Please write out the listing again, keeping every character the same.

....................

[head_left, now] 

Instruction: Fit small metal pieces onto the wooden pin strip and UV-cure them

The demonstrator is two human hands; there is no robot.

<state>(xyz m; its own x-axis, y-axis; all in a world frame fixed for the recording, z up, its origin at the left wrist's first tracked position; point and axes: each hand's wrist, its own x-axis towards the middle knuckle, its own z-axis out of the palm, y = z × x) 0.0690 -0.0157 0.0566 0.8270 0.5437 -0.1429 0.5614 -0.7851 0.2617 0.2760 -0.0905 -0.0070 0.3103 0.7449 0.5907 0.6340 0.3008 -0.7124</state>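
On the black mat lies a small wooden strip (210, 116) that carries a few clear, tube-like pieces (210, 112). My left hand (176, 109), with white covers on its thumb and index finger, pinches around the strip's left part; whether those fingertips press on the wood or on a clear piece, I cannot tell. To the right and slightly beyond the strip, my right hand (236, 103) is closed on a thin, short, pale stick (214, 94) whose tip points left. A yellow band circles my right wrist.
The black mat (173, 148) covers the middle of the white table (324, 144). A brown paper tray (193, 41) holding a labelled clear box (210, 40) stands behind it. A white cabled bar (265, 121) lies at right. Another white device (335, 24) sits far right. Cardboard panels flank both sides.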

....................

## Answer
[head_left, now] 

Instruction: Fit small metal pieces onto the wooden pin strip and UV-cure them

The demonstrator is two human hands; there is no robot.

<state>(xyz m; its own x-axis, y-axis; all in a world frame fixed for the recording, z up, its origin at the left wrist's first tracked position; point and axes: each hand's wrist, its own x-axis towards the middle knuckle, its own z-axis out of the palm, y = z × x) 0.0690 -0.0157 0.0566 0.8270 0.5437 -0.1429 0.5614 -0.7851 0.2617 0.2760 -0.0905 -0.0070 0.3103 0.7449 0.5907 0.6340 0.3008 -0.7124</state>
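On the black mat lies a small wooden strip (210, 116) that carries a few clear, tube-like pieces (210, 112). My left hand (176, 109), with white covers on its thumb and index finger, pinches around the strip's left part; whether those fingertips press on the wood or on a clear piece, I cannot tell. To the right and slightly beyond the strip, my right hand (236, 103) is closed on a thin, short, pale stick (214, 94) whose tip points left. A yellow band circles my right wrist.
The black mat (173, 148) covers the middle of the white table (324, 144). A brown paper tray (193, 41) holding a labelled clear box (210, 40) stands behind it. A white cabled bar (265, 121) lies at right. Another white device (335, 24) sits far right. Cardboard panels flank both sides.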

No additional response is needed to complete this exercise.